Akbulut Sami, Yilmaz Mehmet, Kahraman Aysegul, Yilmaz Sezai
Inonu University Faculty of Medicine, Malatya, Turkey.
J Infect Dev Ctries. 2013 Jun 15;7(6):489-93. doi: 10.3855/jidc.2712.
Budd-Chiari syndrome is an uncommon disorder characterized by the thrombotic or non-thrombotic obstruction of hepatic venous outflow anywhere along the venous course from the hepatic venules to the junction of the inferior vena cava and the right atrium. The etiology of Budd-Chiari syndrome is classified as primary, attributable to intrinsic intraluminal thrombosis or the development of venous webs; or secondary, caused by intraluminal invasion by a parasite or malignant tumor or extraluminal compression by an abscess, solid tumor, or cyst, such as a hydatid cyst.

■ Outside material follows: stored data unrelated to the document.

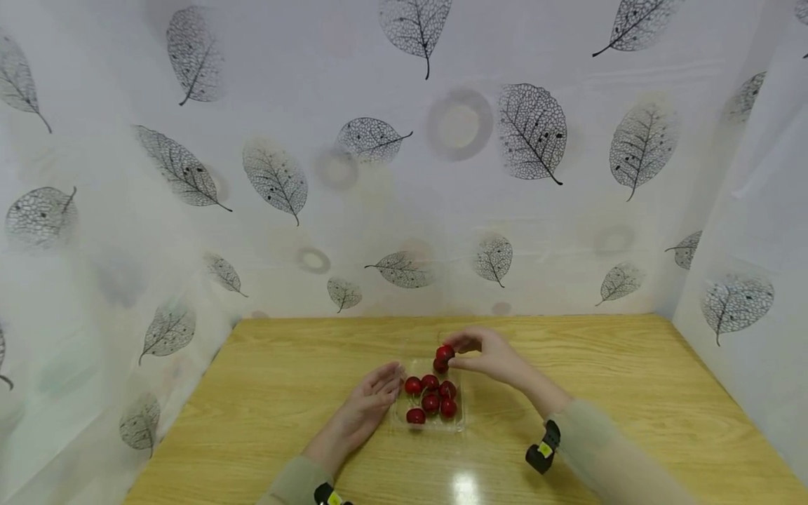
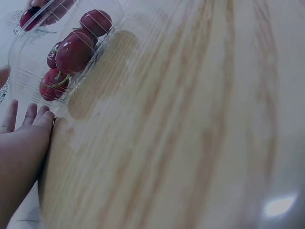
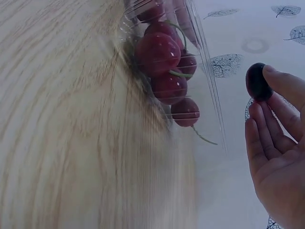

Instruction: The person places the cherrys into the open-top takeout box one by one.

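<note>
A clear plastic tray (image 1: 435, 428) holding several red cherries (image 1: 431, 401) sits on the wooden table (image 1: 631, 393). My left hand (image 1: 379, 389) lies flat beside the tray's left wall with straight fingers (image 2: 29, 117) touching it. My right hand (image 1: 463, 351) hovers over the tray's far end and pinches one cherry (image 1: 445, 353) between thumb and fingertips. In the right wrist view that cherry (image 3: 258, 81) looks dark against my fingertips (image 3: 279, 81), apart from the tray's cherries (image 3: 159, 52). In the left wrist view, cherries (image 2: 72, 51) lie inside the tray (image 2: 28, 71).
White leaf-printed sheets (image 1: 442, 175) wall in the table at the back and on both sides. Bare wood lies to the left, right and front of the tray. A black wrist camera (image 1: 543, 449) sits on my right forearm.
</note>
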`<state>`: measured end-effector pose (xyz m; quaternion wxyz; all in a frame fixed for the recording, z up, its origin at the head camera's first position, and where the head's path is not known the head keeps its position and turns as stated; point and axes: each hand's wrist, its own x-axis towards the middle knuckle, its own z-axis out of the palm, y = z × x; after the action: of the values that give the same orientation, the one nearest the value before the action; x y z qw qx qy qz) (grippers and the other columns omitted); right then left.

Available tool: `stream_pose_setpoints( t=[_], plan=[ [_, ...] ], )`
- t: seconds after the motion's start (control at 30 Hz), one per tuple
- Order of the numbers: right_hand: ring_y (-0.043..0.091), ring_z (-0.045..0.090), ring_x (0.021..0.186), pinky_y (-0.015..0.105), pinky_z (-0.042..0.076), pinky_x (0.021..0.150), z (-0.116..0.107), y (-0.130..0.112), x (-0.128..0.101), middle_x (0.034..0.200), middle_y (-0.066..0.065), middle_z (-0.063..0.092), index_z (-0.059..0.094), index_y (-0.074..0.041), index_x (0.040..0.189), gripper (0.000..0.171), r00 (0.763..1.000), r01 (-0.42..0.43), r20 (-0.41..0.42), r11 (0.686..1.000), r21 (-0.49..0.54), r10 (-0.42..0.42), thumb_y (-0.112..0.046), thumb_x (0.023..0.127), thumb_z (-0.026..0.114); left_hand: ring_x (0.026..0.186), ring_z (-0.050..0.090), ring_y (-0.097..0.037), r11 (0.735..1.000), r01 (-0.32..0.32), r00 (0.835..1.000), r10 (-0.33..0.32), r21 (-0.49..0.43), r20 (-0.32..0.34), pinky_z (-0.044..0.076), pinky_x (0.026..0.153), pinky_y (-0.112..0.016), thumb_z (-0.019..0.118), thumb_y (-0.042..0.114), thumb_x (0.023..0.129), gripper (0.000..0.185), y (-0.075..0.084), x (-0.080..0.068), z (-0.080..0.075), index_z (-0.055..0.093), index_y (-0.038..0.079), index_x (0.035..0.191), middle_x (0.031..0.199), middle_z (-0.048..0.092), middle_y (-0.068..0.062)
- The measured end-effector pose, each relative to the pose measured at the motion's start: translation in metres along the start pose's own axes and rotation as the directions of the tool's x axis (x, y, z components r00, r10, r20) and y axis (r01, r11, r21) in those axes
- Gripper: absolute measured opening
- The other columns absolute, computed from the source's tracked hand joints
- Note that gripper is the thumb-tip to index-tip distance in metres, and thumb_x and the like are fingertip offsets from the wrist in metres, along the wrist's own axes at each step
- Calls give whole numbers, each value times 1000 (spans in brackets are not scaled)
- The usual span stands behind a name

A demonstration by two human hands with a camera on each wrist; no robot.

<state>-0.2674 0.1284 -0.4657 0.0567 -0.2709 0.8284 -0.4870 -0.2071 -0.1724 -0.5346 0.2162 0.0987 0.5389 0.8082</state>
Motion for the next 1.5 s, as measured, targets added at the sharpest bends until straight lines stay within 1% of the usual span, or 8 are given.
stream_pose_setpoints(
  t=[0.13,0.37,0.47,0.7,0.87,1.1,1.33,1.5],
  plan=[
    [22,73,100,30,62,92,9,3,6,113,18,78,73,3,124,37,1000,16,10,1000,23,-16,-12,92,82,149,40,-12,1000,-2,1000,2,0,-8,41,119,-14,48,-5,104,73,-1,0,-1,8,-9,165,175,8,-29],
    [15,73,96,44,65,94,21,4,9,109,18,78,73,4,120,35,999,46,21,998,41,-46,-9,89,82,146,42,-9,1000,13,1000,-13,-1,-21,41,119,-14,46,-6,103,73,-2,2,-2,10,-7,166,176,11,-26],
    [14,72,96,47,64,94,24,3,9,109,17,78,73,5,120,35,998,60,14,998,32,-61,-9,89,83,144,43,-7,1000,18,999,-18,-2,-27,42,118,-14,46,-6,103,72,-2,2,-2,10,-7,166,176,11,-26],
    [25,73,99,45,64,94,29,5,10,111,18,77,73,3,119,36,996,89,23,996,-14,-89,-5,86,84,146,42,-9,1000,16,1000,-16,1,-24,41,119,-14,49,-5,104,73,-1,2,-2,10,-8,166,176,11,-26],
    [24,73,98,41,65,92,32,6,10,109,15,77,74,2,118,34,993,115,28,990,-82,-113,-3,85,84,147,41,-10,1000,6,1000,-6,-4,-12,40,120,-14,50,-4,104,74,-1,1,-2,8,-9,166,176,9,-28],
    [25,73,100,43,64,95,34,4,9,109,12,77,73,1,120,34,996,91,30,992,-87,-88,-1,87,81,147,41,-10,1000,8,1000,-8,1,-15,41,119,-14,49,-4,104,74,-1,2,-1,8,-9,165,175,9,-29],
    [25,73,99,42,64,93,36,3,9,107,11,77,73,3,119,33,992,123,35,984,-132,-119,0,87,81,153,35,-16,1000,22,999,-22,-7,-30,42,119,-14,48,-6,103,73,-1,2,-1,10,-8,166,176,10,-27],
    [26,73,100,43,64,94,36,2,7,109,11,76,73,2,120,33,994,109,34,985,-133,-105,-1,88,81,153,36,-16,1000,25,999,-25,0,-32,42,119,-14,48,-5,103,73,0,1,0,10,-8,166,176,10,-27]
  ],
)
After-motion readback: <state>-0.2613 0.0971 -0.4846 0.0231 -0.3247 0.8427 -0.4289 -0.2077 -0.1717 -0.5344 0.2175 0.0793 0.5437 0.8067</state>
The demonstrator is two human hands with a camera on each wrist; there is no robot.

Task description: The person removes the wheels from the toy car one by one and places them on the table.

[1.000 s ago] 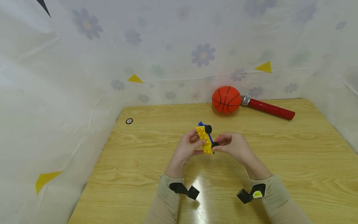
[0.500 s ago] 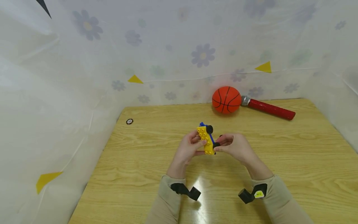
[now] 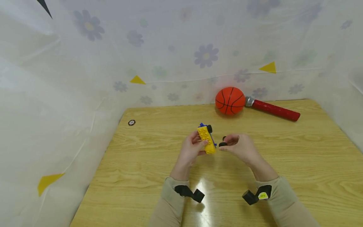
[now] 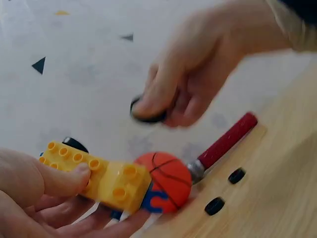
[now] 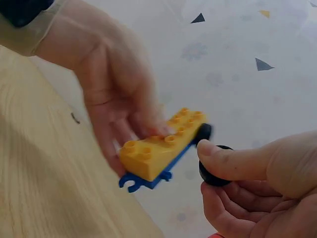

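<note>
Wooden table [image 3: 141, 176], light grain, glare patch near centre. White sheet backdrop [image 3: 85, 63] with faded flower print on far and both sides. Yellow triangle stickers [image 3: 137, 80] on sheet.

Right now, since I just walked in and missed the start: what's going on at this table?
A person holds a yellow brick car in the left hand, above the wooden table. The right hand pinches a black wheel beside the car, not touching it. One wheel sits on the car's far end. A basketball and a red pump lie at the back.
</note>
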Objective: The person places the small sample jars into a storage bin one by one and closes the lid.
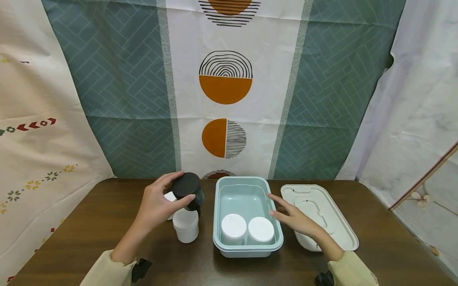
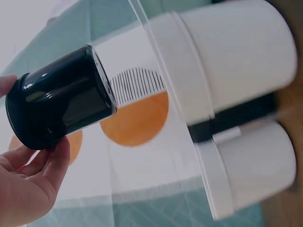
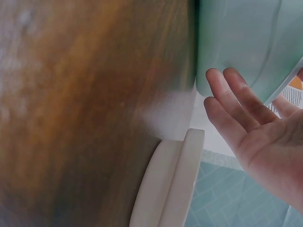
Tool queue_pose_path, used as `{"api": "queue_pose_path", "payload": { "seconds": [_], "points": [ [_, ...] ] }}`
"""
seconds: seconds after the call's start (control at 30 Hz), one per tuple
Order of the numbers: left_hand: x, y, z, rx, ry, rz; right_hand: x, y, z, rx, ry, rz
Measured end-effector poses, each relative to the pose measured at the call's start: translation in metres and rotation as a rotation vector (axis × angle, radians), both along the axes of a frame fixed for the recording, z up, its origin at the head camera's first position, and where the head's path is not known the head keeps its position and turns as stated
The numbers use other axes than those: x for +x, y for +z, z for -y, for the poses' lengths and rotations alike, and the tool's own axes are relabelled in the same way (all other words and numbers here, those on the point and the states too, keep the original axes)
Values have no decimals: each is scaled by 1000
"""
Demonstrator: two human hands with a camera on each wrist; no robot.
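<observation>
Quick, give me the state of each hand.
Left hand: grips the black jar, lifted off the table.
Right hand: open, fingers straight beside the tub.

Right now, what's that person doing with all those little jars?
A person sits at a brown table. Their left hand holds a black jar up off the table, its grip round the lid end. Under it stand white jars. In the middle is a light blue tub with two white-lidded jars already inside at the near end. The right hand is open and rests by the tub's right side. A white lid lies to the right of the tub.
</observation>
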State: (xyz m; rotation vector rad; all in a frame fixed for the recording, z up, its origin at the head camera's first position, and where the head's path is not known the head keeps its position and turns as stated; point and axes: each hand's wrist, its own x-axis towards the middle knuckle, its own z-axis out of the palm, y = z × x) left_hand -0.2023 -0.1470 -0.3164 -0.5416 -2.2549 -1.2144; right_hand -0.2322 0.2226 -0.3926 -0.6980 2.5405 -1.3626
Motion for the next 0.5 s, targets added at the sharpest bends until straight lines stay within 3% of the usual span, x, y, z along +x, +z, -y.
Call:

In this study, we present a case of a giant hydatid cyst manifesting Budd-Chiari syndrome symptoms and signs by compressing the inferior vena cava and hepatic veins. In brief, the case demonstrates that hydatid disease should be considered in the differential diagnosis of Budd-Chiari Syndrome in areas such as Turkey, where hydatid disease is endemic.
布加综合征是一种罕见的疾病,其特征是从肝小静脉到下腔静脉与右心房交界处的静脉行程中任何部位出现肝静脉流出道的血栓形成或非血栓形成性梗阻。布加综合征的病因分为原发性,归因于管腔内固有血栓形成或静脉网的形成;或继发性,由寄生虫或恶性肿瘤的管腔内侵犯或脓肿、实体瘤或囊肿(如包虫囊肿)的管腔外压迫引起。在本研究中,我们报告了一例巨大包虫囊肿通过压迫下腔静脉和肝静脉而表现出布加综合征症状和体征的病例。简而言之,该病例表明,在包虫病流行的地区,如土耳其,在布加综合征的鉴别诊断中应考虑包虫病。